3. Eine wirkliche Union im Bekennen
Besonders eindrücklich zeigt sich zur Zeit des beginnenden Kirchenkampfes, dass Barth angesichts der aufkommenden nationalsozialistischen Häresie in Theologie und Kirche ein Denken in konfessionellen Schablonen unter allen Umständen zu vermeiden sucht. Angesichts der Hinwendung von Friedrich Gogarten zur Glaubensbewegung Deutsche Christen (DC) und im Vorfeld der Barmer Theologischen Erklärung erwägt Barth 1933 „?eine wirkliche Union zwischen Luthertum und Reformierten“ gegen die „gemeinsame(n) säkulare(n) Gegner des Evangeliums“[18]. Als Publikationsorgan einer solchen Union schlägt Barth keine konfessionelle, sondern eine konfessionsübergreifende evangelisch-kirchliche Zeitschrift vor.[19] Gerade über die brisante Problematik der natürlichen Theologie und ihrer politischen Implikationen scheint Barth eine gemeinsame Gesprächsebene zwischen Reformierten und Lutheranern und damit eine wahre Union möglich zu sein, die der falschen Union der DC entgegenzustellen sei.
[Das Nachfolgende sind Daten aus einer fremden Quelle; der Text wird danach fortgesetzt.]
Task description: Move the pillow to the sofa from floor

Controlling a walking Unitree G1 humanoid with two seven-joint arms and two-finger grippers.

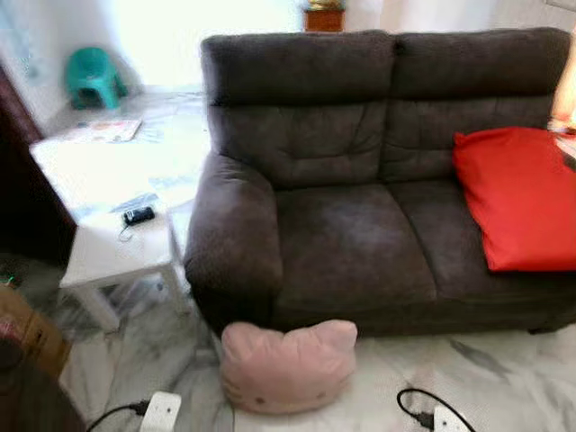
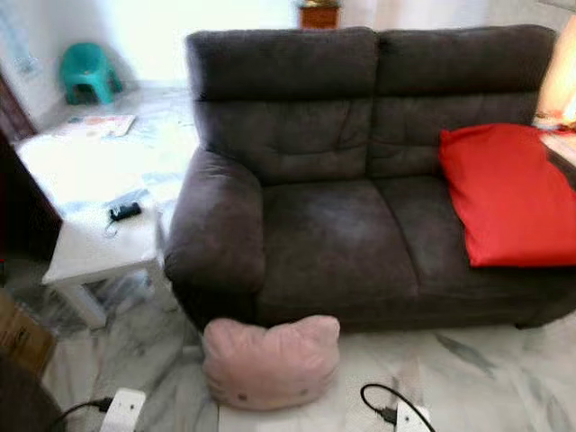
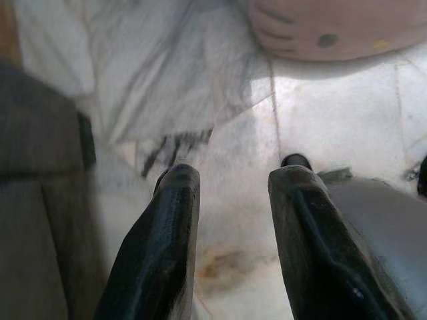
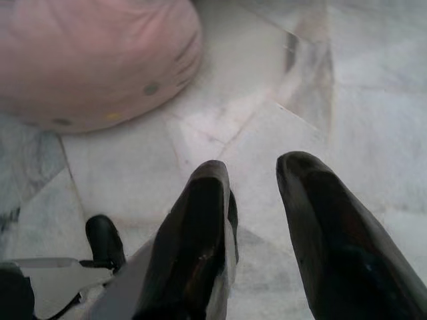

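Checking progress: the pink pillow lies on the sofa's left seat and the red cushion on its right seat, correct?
Not quite. The pink pillow lies on the floor against the sofa front, as the left eye view shows. The red cushion is on the right seat.

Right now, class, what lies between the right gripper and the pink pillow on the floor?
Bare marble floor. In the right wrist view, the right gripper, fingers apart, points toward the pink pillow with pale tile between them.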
Im Beitrag „Abschied von ‚Zwischen den Zeiten’“ erneuert Barth am 18.10.1933 sein Argument, dass sowohl das lutherische wie das reformierte Bekenntnis von der Theologie der DC tangiert sei. Er trifft die Feststellung: „Gute Lutheraner stehen heute nicht bei den Deutschen Christen, nicht bei den Vermittlern zwischen diesen und uns Anderen, sondern entschlossen bei uns Anderen! Und schlechte Reformierte genug stehen ganz oder halb bei den Deutschen Christen.“[20] Konsequent ruft er zu einer „Union zwischen den guten Lutheranern und den guten Reformierten“ auf, die sich „?in einem neuen Kampfbekenntnis“ mit überkonfessionellem Charakter Ausdruck verschaffen soll. Und er fügt hinzu: „Die ernsthaften Fronten laufen heute wirklich durch die Grenzen der beiden überkommenen Bekenntnisse quer hindurch.“[21]
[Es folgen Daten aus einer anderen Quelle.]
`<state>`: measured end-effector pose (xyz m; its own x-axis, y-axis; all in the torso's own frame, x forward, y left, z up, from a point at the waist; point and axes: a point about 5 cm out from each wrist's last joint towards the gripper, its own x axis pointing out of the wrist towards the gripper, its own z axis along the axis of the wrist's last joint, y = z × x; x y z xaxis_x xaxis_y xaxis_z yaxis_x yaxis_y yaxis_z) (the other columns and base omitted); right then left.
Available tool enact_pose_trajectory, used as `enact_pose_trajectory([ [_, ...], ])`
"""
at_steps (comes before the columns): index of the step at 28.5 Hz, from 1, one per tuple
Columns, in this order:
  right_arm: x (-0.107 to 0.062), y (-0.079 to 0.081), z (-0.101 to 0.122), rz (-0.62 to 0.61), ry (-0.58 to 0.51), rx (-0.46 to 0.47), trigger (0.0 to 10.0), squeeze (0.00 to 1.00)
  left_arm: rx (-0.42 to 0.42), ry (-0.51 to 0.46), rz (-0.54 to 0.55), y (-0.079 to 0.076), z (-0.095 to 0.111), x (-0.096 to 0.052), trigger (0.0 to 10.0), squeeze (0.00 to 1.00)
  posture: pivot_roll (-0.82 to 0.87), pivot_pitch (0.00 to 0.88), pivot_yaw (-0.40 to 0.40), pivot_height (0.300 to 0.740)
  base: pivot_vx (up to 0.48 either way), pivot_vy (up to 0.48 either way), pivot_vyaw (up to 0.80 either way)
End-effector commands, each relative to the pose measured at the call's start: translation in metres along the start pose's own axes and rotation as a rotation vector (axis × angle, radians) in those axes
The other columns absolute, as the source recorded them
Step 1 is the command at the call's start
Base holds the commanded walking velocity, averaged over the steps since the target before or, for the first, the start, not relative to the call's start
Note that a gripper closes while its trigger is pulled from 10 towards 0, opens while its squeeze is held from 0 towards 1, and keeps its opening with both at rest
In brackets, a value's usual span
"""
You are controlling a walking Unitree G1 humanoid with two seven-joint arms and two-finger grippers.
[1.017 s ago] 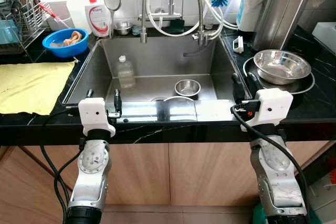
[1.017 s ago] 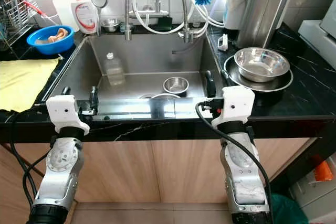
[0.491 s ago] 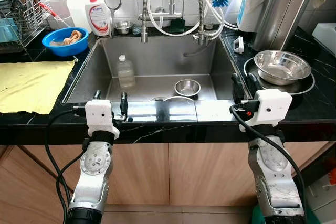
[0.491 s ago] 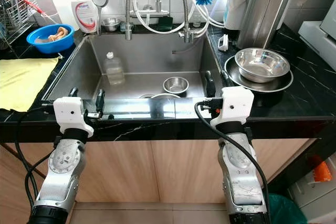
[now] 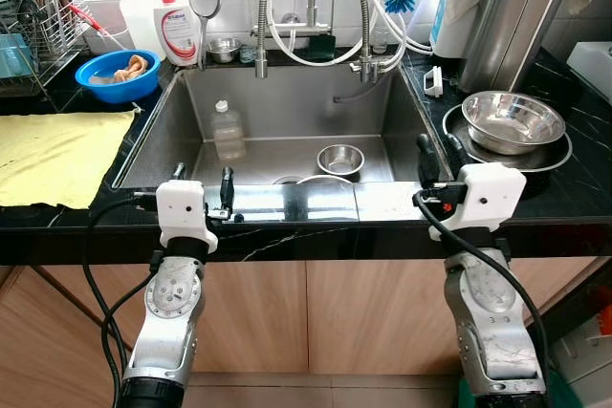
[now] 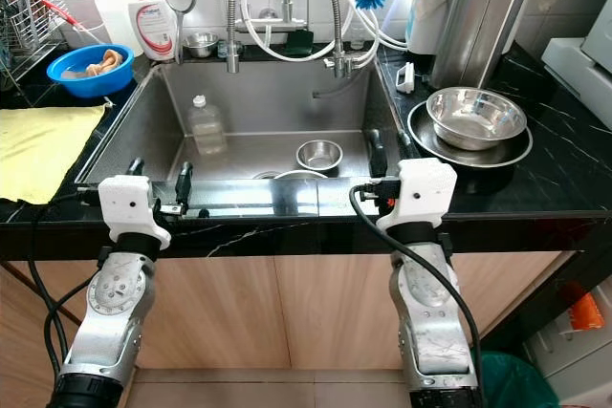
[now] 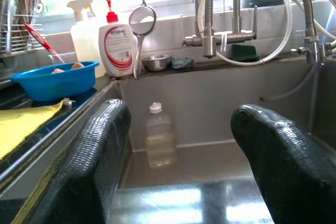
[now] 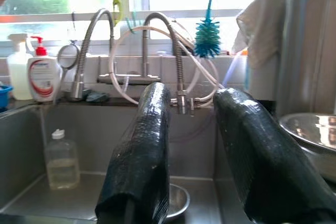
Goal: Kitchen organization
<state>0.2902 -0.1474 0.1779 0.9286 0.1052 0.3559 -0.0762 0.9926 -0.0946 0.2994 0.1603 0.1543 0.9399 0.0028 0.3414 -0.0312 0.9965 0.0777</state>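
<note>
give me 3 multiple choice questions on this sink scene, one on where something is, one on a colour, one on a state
1. Where does the clear plastic bottle stand?
A. inside the sink
B. on the yellow cloth
C. in the dish rack

2. What colour is the bowl on the counter left of the sink?
A. red
B. blue
C. white

3. How are the left gripper fingers set?
A. shut on a bottle
B. shut on nothing
C. open, holding nothing

Answers:
1. A, the bottle stands upright on the sink floor by its back left wall.
2. B, its rim and walls are bright blue.
3. C, the left wrist view shows a wide bare gap between the two black fingers.
</note>
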Motion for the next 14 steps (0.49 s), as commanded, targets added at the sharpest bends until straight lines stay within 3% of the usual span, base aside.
enact_pose_trajectory([
  [1,0.0017,0.0037,0.0022,0.01,-0.009,-0.003,10.0,0.0,0.012,-0.04,0.003,0.0037,0.009,0.0042,10.0,0.0,-0.1,0.0,0.066,0.74,0.255,0.0,0.0],
  [14,0.0003,0.0086,0.0065,0.056,-0.017,-0.03,10.0,0.0,0.004,-0.049,-0.01,-0.0008,0.0109,0.0081,10.0,0.0,-0.11,0.0,0.066,0.74,0.275,0.0,0.0],
])
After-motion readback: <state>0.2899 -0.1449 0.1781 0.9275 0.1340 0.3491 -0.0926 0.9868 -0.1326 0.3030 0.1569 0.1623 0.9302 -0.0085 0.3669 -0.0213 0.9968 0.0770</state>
Bereits im Vorfeld versucht das für die Entstehung der Barmer Theologischen Erklärung wegweisende Betheler Bekenntnis (1933), das Barth in der August-Fassung vorgelegt wird, der Herausforderung gerecht zu werden, als zeitgemäßes evangelisches Bekenntnis der Theologie der DC entgegenzutreten.[22] Barth gibt am 11.10.1933 eine kritische Stellungnahme ab, die zugleich ein Licht darauf wirft, welche Art von Bekenntnis er selbst sich wünscht. Er macht theologische Einwände zur Gesamtanlage des Bekenntnisses geltend. Und er übt vor allem Kritik an seinem Charakter als lutherisches Partikularbekenntnis, da es laut Vorrede „die Lehre der evangelisch-lutherischen Kirche“ darstellt. Barth fordert, das „aktuelle Problem der Union neu und besser, als vor 100 Jahren geschehen ist, aufzunehmen“, da „Lutheraner und Reformierte ... heute durch die vollkommene Erscheinung des häretischen Neuprotestantismus in Gestalt der ‚Deutschen Christen’ konkret und gemeinsam herausgefordert und zum Bekennen aufgefordert“ seien. Die Stunde sei gekommen, in der beide „?das gemeinsame Evangelische“ sagen und dabei „?das je Besondere hüben und drüben bewußt und bestimmt innerhalb dieses gemeinsamen Evangelischen“ nicht verschweigen dürfen. Da das Betheler Bekenntnis formell und inhaltlich zu eindeutig dem Luthertum verpflichtet sei, stehe der Versuch noch aus, „den Entwurf nun gemeinsam so durchzuarbeiten, daß er ... als evangelisches Bekenntnis vor die Öffentlichkeit treten könnte“. Vierzig Jahre vor Verabschiedung der Leuenberger Konkordie plädiert Barth also schon in dieser konkreten Bekenntnissituation (status confessionis) dafür, die alten Kontroversfragen über Christologie und Abendmahl zwar „als wichtige Schulfragen, aber nicht als trennende Glaubensfragen zu behandeln“.[23] Es gelte, so Barth an anderer Stelle, gegenwärtig nicht, Luther und Calvin gegeneinander auszuspielen. Denn heute müsse in der Kirche über das erste Gebot gestritten und eine wirkliche Union gegen die DC aufgerichtet werden.[24]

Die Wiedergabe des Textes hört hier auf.